Sugar also considered himself a good and dutiful son, always attentive to his mother’s needs and feelings. He couldn’t wait to tell her about his recent victory and the money he had earned. When he arrived home, his mother was up waiting for him. “No use of me going to bed,” she said with a smile. “I don’t have to get up early.”4

Indeed, she would never work another day in her life, and moreover, Sugar had enough money to move her into a new and nicer four-room apartment at 940 St. Nicholas, at the rate of sixty-three dollars a month; get her some new furniture; and purchase his first car—a 1941 blue Buick convertible.

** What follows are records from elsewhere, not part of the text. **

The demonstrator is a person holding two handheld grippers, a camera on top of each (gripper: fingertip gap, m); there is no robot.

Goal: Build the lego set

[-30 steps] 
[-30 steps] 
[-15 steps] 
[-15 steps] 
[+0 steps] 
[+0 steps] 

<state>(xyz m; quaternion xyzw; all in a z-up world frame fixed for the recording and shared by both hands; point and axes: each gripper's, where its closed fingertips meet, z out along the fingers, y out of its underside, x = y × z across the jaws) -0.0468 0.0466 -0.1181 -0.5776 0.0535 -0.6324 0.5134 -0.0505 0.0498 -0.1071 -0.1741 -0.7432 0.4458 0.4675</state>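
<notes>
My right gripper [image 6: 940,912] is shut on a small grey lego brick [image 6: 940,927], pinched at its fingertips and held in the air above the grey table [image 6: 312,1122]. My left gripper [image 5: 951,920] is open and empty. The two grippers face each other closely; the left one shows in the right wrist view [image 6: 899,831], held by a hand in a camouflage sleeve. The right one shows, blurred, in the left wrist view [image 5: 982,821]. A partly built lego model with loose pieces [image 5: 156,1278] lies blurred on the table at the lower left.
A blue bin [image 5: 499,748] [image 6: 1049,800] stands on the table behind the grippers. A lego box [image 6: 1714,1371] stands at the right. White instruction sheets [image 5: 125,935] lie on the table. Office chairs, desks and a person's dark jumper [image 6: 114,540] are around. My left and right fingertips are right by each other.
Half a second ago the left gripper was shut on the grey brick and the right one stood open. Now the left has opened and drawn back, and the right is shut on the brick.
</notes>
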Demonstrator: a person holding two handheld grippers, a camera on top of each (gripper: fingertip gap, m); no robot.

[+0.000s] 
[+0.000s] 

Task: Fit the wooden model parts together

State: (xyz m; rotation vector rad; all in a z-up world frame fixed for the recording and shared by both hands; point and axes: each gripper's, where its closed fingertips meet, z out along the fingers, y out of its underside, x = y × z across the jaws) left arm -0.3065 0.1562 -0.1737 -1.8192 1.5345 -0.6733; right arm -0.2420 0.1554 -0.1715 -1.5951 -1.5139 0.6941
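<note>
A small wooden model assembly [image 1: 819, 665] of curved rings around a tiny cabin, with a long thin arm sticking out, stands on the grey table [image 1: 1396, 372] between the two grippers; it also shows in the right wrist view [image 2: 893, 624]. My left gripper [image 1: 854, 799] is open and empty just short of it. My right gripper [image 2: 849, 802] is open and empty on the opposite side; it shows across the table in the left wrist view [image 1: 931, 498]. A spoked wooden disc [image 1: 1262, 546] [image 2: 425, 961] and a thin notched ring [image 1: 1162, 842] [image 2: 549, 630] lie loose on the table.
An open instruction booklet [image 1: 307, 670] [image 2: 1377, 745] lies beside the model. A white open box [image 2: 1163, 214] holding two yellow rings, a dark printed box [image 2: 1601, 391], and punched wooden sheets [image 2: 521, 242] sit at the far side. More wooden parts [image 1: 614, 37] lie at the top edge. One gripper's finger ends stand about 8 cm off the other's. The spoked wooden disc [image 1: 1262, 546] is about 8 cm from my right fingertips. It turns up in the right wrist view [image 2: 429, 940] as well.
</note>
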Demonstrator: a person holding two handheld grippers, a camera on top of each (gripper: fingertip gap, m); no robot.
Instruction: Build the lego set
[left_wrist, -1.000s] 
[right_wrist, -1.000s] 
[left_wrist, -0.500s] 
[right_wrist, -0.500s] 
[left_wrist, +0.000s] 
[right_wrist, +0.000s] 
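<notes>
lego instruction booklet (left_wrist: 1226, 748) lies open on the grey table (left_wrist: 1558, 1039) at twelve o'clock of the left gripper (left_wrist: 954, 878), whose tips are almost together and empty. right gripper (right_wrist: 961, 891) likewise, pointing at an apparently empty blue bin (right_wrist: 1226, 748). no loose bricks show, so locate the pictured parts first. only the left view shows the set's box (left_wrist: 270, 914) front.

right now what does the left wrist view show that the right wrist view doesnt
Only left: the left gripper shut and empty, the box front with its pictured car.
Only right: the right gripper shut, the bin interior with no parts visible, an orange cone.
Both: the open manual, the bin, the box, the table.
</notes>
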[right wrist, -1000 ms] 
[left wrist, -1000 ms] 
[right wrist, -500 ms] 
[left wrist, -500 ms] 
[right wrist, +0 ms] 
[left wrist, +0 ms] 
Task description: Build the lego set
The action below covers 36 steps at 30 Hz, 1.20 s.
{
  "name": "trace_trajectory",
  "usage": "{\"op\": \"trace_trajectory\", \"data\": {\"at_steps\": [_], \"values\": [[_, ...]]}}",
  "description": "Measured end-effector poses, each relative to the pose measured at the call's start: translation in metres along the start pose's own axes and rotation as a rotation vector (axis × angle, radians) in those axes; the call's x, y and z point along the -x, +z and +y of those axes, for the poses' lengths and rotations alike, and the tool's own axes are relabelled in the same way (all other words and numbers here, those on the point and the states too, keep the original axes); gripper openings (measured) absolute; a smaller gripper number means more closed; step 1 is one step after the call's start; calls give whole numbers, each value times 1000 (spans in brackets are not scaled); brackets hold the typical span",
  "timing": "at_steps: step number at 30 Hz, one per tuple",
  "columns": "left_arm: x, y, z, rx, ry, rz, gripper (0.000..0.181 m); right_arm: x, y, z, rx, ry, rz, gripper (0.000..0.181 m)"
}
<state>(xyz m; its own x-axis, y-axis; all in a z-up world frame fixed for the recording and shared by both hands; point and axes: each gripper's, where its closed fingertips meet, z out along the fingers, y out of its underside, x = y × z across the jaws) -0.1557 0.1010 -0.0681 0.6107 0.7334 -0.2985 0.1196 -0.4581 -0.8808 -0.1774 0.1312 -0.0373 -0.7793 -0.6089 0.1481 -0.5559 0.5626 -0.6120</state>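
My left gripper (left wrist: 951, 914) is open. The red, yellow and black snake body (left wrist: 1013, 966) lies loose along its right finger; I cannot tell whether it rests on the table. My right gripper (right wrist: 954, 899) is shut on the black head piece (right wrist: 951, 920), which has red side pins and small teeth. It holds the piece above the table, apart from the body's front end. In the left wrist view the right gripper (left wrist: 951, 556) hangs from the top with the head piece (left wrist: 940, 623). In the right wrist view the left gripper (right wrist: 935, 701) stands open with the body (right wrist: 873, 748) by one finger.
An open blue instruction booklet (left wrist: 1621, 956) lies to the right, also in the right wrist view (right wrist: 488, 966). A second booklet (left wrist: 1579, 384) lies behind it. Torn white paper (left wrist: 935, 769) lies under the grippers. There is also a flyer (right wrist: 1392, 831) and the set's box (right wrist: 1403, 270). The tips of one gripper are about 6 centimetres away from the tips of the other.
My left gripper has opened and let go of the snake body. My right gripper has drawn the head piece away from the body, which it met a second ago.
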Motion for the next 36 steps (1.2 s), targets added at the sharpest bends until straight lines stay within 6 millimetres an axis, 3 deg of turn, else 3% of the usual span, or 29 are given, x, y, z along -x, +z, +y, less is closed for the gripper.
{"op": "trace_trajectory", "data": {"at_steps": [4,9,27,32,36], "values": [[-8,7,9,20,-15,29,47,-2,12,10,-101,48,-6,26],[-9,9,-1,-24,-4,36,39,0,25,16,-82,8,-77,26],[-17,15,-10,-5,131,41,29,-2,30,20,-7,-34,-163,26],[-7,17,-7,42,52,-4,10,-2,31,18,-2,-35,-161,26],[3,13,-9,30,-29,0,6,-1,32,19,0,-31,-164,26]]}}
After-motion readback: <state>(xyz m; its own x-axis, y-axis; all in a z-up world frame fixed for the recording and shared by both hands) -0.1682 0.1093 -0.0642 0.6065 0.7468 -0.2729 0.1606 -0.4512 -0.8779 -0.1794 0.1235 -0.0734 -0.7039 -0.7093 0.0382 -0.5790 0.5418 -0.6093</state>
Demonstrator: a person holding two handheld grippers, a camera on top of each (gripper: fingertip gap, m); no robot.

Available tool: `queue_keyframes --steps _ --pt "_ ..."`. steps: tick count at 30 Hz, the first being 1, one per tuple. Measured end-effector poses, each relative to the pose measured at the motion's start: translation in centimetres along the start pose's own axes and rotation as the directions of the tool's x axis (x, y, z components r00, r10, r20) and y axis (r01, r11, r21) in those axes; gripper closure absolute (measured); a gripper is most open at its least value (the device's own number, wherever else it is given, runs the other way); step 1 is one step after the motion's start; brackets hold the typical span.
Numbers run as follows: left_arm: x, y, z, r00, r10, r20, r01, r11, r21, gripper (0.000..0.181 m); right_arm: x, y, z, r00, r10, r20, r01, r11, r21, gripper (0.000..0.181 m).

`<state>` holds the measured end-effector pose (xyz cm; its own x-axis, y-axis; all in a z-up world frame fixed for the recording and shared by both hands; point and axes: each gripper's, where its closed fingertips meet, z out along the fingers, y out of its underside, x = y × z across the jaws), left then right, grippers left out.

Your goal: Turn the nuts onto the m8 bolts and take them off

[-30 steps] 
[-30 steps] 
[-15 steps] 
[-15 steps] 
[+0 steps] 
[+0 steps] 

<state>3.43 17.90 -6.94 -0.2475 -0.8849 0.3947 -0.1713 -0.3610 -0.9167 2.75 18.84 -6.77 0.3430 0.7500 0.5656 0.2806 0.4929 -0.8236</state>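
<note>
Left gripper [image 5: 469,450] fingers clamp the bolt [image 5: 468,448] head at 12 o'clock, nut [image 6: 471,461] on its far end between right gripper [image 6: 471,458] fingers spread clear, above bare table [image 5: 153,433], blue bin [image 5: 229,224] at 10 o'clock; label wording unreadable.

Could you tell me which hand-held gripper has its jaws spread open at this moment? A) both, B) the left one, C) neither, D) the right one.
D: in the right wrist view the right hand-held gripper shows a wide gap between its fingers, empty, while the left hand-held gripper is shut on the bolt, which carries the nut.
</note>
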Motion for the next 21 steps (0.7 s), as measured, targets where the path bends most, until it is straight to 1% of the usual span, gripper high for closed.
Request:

He had won twenty-one straight bouts and was already being touted as the “uncrowned lightweight champion.” To solidify what the sportswriters claimed, he needed a major bout at the Garden, not more preliminary fights.

With a promoter such as Mike Jacobs manipulating things, Sugar didn’t have to wait long to see his name lit up on the Garden’s marquee. On September 19, he stepped into the ring with Maxie Shapiro, then right out of it less than nine minutes later. It was an easy main event for Sugar, much easier than his next encounter, with a young lady sporting long legs, lustrous hair, and an incandescent smile.